*** Begin section ***
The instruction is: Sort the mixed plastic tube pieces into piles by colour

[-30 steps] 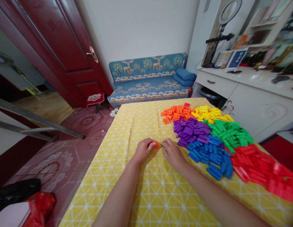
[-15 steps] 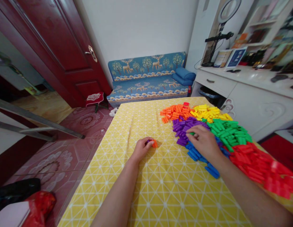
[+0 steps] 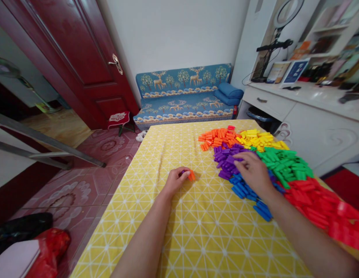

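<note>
My left hand rests on the yellow tablecloth, its thumb and fingers closed on a small orange plastic block with a bit of a purple block showing between the fingers. To the right, my right hand reaches over the pile of purple blocks. Its thumb and forefinger are pinched together; what lies between them is hidden. Blue blocks spread just below that hand, and green blocks lie to its right.
Orange blocks and yellow blocks lie along the table's far right side. Red blocks heap near my right forearm. Beyond the table stand a blue patterned sofa and a white cabinet.
The green piece seen at my right fingertips no longer shows there; that hand stays over the purple pile. My left hand keeps its grip. The whole view has shifted slightly.
</note>
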A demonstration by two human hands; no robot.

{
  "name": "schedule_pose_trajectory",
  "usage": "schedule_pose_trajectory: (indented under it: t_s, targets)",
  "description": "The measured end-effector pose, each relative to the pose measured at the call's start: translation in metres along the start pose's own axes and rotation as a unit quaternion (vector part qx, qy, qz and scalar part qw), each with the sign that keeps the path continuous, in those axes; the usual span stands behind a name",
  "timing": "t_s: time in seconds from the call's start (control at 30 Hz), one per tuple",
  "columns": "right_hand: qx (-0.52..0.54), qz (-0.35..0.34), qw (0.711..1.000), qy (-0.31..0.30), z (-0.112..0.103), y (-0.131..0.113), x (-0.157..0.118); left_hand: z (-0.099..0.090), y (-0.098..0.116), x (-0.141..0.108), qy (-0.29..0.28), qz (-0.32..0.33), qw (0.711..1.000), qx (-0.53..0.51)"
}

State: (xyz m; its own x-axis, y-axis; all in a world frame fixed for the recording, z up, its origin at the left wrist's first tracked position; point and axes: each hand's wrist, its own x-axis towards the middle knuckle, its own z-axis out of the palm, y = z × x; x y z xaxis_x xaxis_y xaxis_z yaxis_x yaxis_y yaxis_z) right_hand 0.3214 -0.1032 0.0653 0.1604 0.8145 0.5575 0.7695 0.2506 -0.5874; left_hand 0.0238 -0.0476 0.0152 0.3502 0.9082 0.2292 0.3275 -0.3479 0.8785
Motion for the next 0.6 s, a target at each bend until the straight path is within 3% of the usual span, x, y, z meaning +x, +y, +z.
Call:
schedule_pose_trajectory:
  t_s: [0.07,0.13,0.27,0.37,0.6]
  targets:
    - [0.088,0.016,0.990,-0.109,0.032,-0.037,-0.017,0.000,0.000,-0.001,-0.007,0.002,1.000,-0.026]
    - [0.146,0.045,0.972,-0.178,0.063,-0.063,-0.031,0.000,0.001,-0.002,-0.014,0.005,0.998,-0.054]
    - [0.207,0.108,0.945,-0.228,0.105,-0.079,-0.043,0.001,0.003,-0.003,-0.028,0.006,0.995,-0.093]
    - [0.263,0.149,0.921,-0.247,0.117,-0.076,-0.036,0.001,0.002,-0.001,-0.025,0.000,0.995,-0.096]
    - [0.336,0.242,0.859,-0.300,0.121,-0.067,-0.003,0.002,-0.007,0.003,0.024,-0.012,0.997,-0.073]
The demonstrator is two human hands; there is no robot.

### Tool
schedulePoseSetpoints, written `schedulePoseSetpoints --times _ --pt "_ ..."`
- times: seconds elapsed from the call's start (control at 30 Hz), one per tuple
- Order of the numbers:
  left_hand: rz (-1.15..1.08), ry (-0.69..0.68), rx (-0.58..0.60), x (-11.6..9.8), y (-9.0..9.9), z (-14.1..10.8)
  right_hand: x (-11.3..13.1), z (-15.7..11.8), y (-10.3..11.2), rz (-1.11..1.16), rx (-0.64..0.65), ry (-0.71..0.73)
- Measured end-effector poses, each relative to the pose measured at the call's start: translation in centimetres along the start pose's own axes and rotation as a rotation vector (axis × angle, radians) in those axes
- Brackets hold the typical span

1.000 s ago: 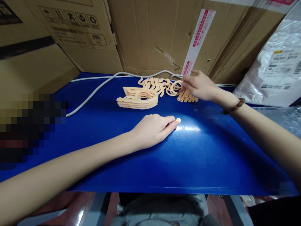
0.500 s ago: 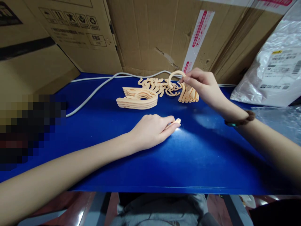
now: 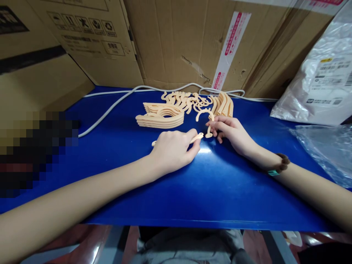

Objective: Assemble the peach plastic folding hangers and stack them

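Observation:
My left hand is closed on a slim beige plastic arm piece, whose holed end sticks out past my fingertips and whose other end shows behind the hand. Just right of it, my right hand pinches a beige hook, its curve upward and its small round base low, close to the holed end. A small gap separates the two pieces. Behind the hands are a stack of beige hanger parts, a loose heap of hooks and a row of curved arm pieces.
All this is on a blue table. A white cable runs along the back. Cardboard boxes stand behind. At the right are a white plastic parcel and a clear plastic bag.
My right hand has come down and nearer with the hook, which now hangs upright beside the left hand's piece. The held arm piece has shifted slightly left and up.

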State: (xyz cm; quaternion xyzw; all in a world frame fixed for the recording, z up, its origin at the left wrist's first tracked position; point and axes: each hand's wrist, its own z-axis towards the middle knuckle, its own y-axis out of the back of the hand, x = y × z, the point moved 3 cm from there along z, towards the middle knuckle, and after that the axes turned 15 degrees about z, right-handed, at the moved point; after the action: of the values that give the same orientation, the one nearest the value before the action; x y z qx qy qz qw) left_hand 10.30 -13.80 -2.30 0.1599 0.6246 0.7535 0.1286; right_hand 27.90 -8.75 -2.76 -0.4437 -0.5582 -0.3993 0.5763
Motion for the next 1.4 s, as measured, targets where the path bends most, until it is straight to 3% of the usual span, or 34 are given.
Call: schedulePoseSetpoints --times 0.37,0.83,1.13,1.4 --pt "-0.022 -0.031 0.025 0.0 -0.2 0.3 -0.4 -0.2 0.1 0.053 0.059 0.040" --pt "-0.075 -0.028 0.049 0.2 -0.3 0.4 -0.5 0.0 0.3 0.146 0.002 0.023" --pt "-0.123 -0.040 -0.036 0.1 -0.2 -0.1 -0.4 0.0 0.9 0.295 -0.041 0.066" --pt "-0.173 -0.083 -0.074 0.0 -0.1 -0.2 -0.5 -0.2 0.9 0.211 0.029 0.054"
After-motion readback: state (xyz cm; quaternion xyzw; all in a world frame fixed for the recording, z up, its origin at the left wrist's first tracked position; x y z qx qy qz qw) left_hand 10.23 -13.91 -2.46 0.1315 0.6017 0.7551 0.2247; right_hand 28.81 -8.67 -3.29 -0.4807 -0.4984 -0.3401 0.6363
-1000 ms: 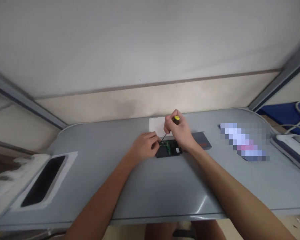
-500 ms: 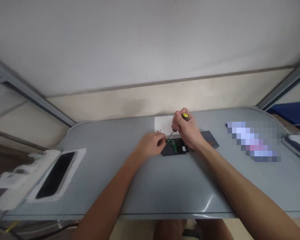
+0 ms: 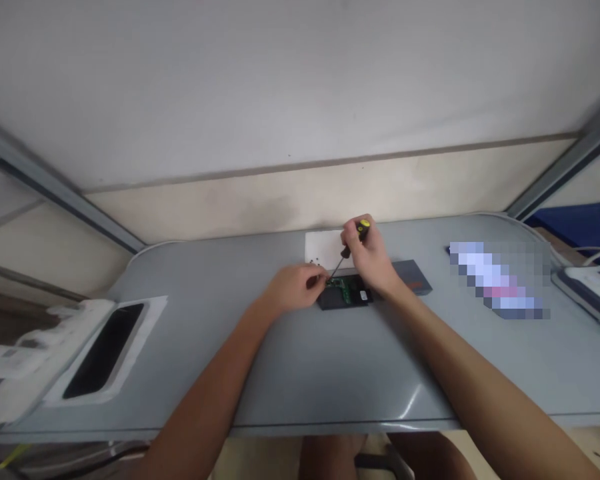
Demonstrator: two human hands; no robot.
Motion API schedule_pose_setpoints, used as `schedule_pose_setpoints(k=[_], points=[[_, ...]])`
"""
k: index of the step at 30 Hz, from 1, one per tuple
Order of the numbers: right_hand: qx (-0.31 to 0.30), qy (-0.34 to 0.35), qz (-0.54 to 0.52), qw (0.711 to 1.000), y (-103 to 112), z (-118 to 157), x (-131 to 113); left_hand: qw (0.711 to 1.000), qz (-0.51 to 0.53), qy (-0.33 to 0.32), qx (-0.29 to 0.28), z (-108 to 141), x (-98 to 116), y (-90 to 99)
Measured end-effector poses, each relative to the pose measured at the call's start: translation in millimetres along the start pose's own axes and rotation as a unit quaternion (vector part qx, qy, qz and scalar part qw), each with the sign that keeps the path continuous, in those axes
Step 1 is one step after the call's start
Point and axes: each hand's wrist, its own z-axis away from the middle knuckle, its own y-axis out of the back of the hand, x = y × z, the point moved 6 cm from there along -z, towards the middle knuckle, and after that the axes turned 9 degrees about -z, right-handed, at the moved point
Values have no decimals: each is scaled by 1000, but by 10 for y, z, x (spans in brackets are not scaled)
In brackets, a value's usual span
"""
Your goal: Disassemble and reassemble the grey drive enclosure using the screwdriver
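A dark device (image 3: 335, 299) with a green circuit board (image 3: 347, 289) lies on the grey table. My right hand (image 3: 370, 257) is wrapped round a screwdriver (image 3: 363, 227) with a black and yellow handle, its thin shaft slanting down left to the board's upper left corner. Beside that corner, the fingers of my left hand (image 3: 300, 287) are pinched together near the screwdriver tip; anything between them is too small to make out. Behind the device is a white sheet (image 3: 323, 245) with several tiny dark pieces. A dark grey flat box (image 3: 414, 275) sits right of the device, partly behind my right wrist.
A black phone-shaped panel (image 3: 105, 350) rests on white material at the left, near white items (image 3: 17, 360). On the right are a blurred-out object (image 3: 497, 280) and a white and dark device (image 3: 593, 293). A wall stands behind the table.
The view has shifted slightly. The screwdriver handle leans a little differently in my right hand, and more of the handle shows. Both hands stay at the device's upper edge.
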Motion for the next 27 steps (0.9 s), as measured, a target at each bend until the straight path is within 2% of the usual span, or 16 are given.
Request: schedule_pose_setpoints(k=[4,8,10,11,12,13,16,17,19,23,27], points=[[-28,13,27,999,-61,11,-34,1000,-5,-10,-18,9,51,52],[-19,51,10,998,20,-7,-316,999,-38,-7,-28,30,60,47],[-55,59,64,995,118,-6,-515,998,-43,2,-34,52,51,45],[-100,44,140,984,164,6,-576,998,-38,5,-40,64,49,46],[-148,26,236,960,227,28,-606,998,-29,6,-46,75,51,48],[-192,-8,332,924,314,57,-587,998,-16,1,-55,86,60,49],[-268,-168,539,781,684,157,-363,996,20,-24,-82,106,94,48],[-277,-190,565,754,765,169,-307,995,27,-31,-90,109,100,45],[-303,-219,575,728,829,177,-199,994,35,-36,-99,111,94,35],[-329,-234,552,730,812,149,-117,993,57,-32,-94,108,55,24],[-305,-237,498,776,879,126,-159,993,73,-22,-87,105,23,11]])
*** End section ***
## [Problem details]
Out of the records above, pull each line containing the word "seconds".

## [Response to this task]
  "timing": "t_s: time in seconds from the call's start (control at 30 Hz), one per tuple",
- times: seconds elapsed from the call's start (control at 30 Hz), one per tuple

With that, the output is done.